Soon after we moved into my childhood home, my mom taped the measuring stick to the wall in the laundry room. I still remember the feeling of backing up to the “O. W. Jones Hardware” wooden yard stick. I was eager to see how much I had grown since the last measurement. Being the youngest of three always left me feeling an inch too short in many ways. As the marks on the wall inched higher and higher, it seemed to prove I wasn’t the baby anymore, and hopefully I was measuring up in my Daddy’s eyes. I learned that the way to his heart was to obey him and do everything as perfectly as possible. This wasn’t from lack of love and acceptance, but my inborn desire to perform, please and be adequate in every way.
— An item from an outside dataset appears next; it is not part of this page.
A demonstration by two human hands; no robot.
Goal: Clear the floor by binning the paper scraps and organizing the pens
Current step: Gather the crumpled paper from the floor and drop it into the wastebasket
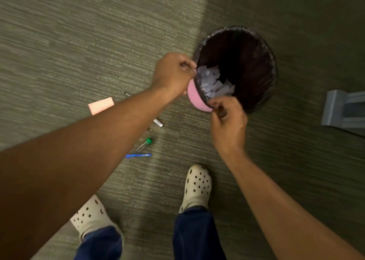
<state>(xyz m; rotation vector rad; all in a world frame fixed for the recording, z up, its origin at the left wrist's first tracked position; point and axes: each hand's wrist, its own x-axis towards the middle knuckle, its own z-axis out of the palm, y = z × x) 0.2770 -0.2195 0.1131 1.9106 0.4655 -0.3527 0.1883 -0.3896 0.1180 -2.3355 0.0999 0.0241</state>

You can imagine how this measuring up and striving to do everything perfectly spilled over into my spiritual life. I wanted to back up to God’s wall of rules and laws and check them off perfectly. I must be sufficient, qualified and adequate in every way by my performance. Standing on my spiritual tip toes straining to prove I was good, acceptable and adequate made for a tired woman. You may be asking, “How did that work for you?” Honestly, it didn’t work at all because I could never measure up.

I am so thankful that God revealed the truth that Jesus backed up to a wooden cross and measured up for me. His payment was more than sufficient and suitable to provide for my adequacy in Him. Many years later, I am still being overwhelmed by this amazing grace. I cannot earn it. I don’t have to perform for it. I don’t deserve it. This grace is who God is. I am acceptable because He laid Himself up against that cross and bled out for me.

It is so freeing to know that I can never measure up or make the mark, but Jesus already did it for me. I can live in my weakness with Him as my strength. I can be less than, because He is greater than. I can fail miserably, because He succeeded greatly. I can back myself up to all the law and rules every day, but on my own I will never measure up. I’m learning to look at His adequacy and find my marks checked off in Him.

Adequate...

Acceptable…​

Sufficient… ​

Enough... ​

Forgiven… ​

Loved… ​

Go ahead and back up to the cross and smile….”I Am Adequate” because “He Is Adequate”.

“Lord, thank you for your amazing grace that paid for all my sins and makes me completely acceptable to God.”